BEGIN

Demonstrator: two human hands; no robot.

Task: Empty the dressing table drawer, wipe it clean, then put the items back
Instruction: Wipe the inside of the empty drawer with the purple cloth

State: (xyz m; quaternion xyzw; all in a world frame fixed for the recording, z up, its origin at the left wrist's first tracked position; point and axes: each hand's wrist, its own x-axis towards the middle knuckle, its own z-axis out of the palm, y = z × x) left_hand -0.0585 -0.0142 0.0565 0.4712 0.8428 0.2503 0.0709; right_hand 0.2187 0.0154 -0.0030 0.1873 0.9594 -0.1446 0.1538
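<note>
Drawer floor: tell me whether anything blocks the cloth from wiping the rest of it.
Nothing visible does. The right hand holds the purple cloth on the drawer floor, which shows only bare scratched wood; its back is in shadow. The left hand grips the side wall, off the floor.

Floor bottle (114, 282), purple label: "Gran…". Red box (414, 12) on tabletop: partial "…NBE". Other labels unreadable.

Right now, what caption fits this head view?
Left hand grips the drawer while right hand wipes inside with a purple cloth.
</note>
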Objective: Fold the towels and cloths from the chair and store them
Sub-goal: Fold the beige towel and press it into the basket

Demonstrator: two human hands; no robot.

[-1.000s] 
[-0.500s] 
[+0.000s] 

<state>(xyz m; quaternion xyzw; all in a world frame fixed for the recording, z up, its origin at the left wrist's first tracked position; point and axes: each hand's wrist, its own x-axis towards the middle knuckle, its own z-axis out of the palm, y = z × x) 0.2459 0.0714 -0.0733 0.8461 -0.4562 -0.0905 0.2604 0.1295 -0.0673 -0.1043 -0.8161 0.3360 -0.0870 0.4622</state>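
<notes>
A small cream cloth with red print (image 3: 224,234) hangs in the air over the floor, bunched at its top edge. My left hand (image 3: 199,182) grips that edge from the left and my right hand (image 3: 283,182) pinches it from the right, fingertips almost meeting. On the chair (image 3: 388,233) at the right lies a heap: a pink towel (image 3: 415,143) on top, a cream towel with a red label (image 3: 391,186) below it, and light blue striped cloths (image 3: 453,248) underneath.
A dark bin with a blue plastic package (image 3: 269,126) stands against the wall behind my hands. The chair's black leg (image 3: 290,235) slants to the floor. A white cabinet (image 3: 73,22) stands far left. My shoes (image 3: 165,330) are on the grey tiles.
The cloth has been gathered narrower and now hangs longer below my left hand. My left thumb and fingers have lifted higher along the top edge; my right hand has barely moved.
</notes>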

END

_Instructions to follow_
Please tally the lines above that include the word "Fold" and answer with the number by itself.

_Answer_
2